Ketua Bidang Rekrutmen Hakim Komisi Yudisial (KY) Maradaman Haraharap menjadi pembicara dalam diskusi dan peluncuran buku “Sinergi dalam Mencari Sosok Ideal Hakim Agung Indonesia”, Kamis (22/03) di Auditorium KY, Jakarta.
Jakarta (Komisi Yudisial) – Hakim tidak dilahirkan, tapi diciptakan. Untuk menjadi hakim, maka seseorang harus memiliki intelektualitas (hard competency), keahlian atau pengalaman, dan integritas (soft competency). Ketiga hal itu menjadi standar bagi Mahkamah Agung (MA) dalam melakukan rekrutmen hakim untuk mendapatkan hakim yang berkarakteristik profesional.
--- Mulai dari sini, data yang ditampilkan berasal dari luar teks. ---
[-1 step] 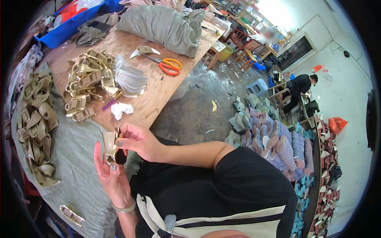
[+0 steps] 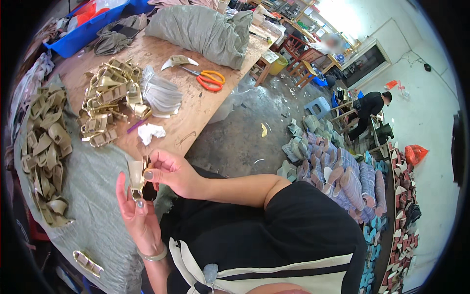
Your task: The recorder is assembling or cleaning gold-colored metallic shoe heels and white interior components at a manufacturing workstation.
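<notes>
The left hand (image 2: 139, 223) has its index finger raised apart; its thumb and remaining fingers are closed at the lower end of a beige-and-gold piece (image 2: 135, 171). The piece is between the hands, beside the near edge of the tabletop (image 2: 193, 120), its long axis nearly upright in view, the broader end away from the wearer. The right hand (image 2: 178, 176) pinches its right edge between thumb and forefinger; contact behind the piece is partly hidden. Both hands touch it, so neither is nearer.

Containers and supports, left to right: a grey-green sheet (image 2: 98, 196) carries a heap of beige pieces (image 2: 49, 147). A blue bin (image 2: 68, 47) holds red and white material. The tabletop bears piled gold pieces (image 2: 110, 93), grey strips (image 2: 160, 94) and orange-handled snips (image 2: 210, 81). A bulging grey sack (image 2: 196, 32) lies beyond, contents not visible.
</notes>
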The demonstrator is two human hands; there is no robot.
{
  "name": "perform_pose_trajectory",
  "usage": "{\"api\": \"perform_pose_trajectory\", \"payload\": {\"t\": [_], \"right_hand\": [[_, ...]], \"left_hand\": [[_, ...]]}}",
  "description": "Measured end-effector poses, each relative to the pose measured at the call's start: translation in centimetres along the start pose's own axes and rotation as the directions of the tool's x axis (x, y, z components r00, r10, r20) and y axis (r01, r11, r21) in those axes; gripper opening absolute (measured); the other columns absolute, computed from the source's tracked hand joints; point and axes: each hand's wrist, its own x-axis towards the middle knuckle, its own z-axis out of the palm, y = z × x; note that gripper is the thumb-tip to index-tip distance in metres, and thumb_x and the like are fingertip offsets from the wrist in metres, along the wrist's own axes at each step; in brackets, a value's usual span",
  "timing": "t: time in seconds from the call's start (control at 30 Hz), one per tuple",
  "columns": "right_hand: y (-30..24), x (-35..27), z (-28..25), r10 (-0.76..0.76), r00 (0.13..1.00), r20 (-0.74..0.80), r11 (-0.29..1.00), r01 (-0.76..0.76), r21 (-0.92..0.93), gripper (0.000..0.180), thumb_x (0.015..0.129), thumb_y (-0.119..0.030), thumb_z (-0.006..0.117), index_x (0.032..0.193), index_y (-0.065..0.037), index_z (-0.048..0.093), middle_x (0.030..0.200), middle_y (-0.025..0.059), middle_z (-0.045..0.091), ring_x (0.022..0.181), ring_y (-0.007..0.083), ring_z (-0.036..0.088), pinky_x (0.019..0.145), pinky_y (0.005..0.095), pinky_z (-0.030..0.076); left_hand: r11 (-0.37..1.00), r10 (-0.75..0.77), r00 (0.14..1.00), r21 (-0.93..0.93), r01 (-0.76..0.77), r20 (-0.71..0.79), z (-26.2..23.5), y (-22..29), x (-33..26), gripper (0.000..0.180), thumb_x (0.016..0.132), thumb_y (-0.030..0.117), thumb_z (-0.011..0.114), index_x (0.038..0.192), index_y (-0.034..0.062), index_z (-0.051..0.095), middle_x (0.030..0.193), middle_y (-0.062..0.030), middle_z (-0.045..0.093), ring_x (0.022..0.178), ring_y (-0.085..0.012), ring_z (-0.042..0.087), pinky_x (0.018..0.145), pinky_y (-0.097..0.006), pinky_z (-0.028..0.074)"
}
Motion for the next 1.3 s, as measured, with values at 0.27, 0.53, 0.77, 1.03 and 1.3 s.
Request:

Hal itu disampaikan Ketua Kamar Pengawasan MA Sunarto saat menjadi pembicara berjudul Manajemen Hakim dalam Upaya Menghasilkan Calon Hakim Agung Potensial” dalam diskusi dan peluncuran buku “Sinergi dalam Mencari Sosok Ideal Hakim Agung Indonesia”, Kamis (22/03) di Auditorium KY, Jakarta.
“Tentu saja ada tangan dalam menjaga profesionalisme hakim. Faktor eksternal adalah paham hedonism, belum terpenuhinya hak-hak normatif hakim terkait kesejahteraan hakim, dan kecenderungan masyarakat ke pengadilan mencari kemenangan apapun caranya. Faktor internal hakim itu sendiri adalah lemahnya iman dan budaya malu pada sosok hakim tersebut,” jelas Sunarto.
Lebih lanjut Sunarto menjelaskan, MA telah berupaya keras untuk menjaga profesionalitas hakim. Antara lain melakukan pembinaan secara berkesinambungan, melakukan mutasi dan promosi secara berkala, dan menegakkan prinsip pengawasan tidak ada toleransi terhadap segala bentuk pelanggaran. MA juga bekerjasama dengan lembaga lain dalam menjaga profesional hakim, semisal KY.
“Setiap hakim bercita-cita mencapai puncak tertinggi karier, yakni hakim agung. Namun hanya hakim yang profesional yang berpeluang menjadi hakim agung,” pungkas Sunarto. (KY/Noer/Festy)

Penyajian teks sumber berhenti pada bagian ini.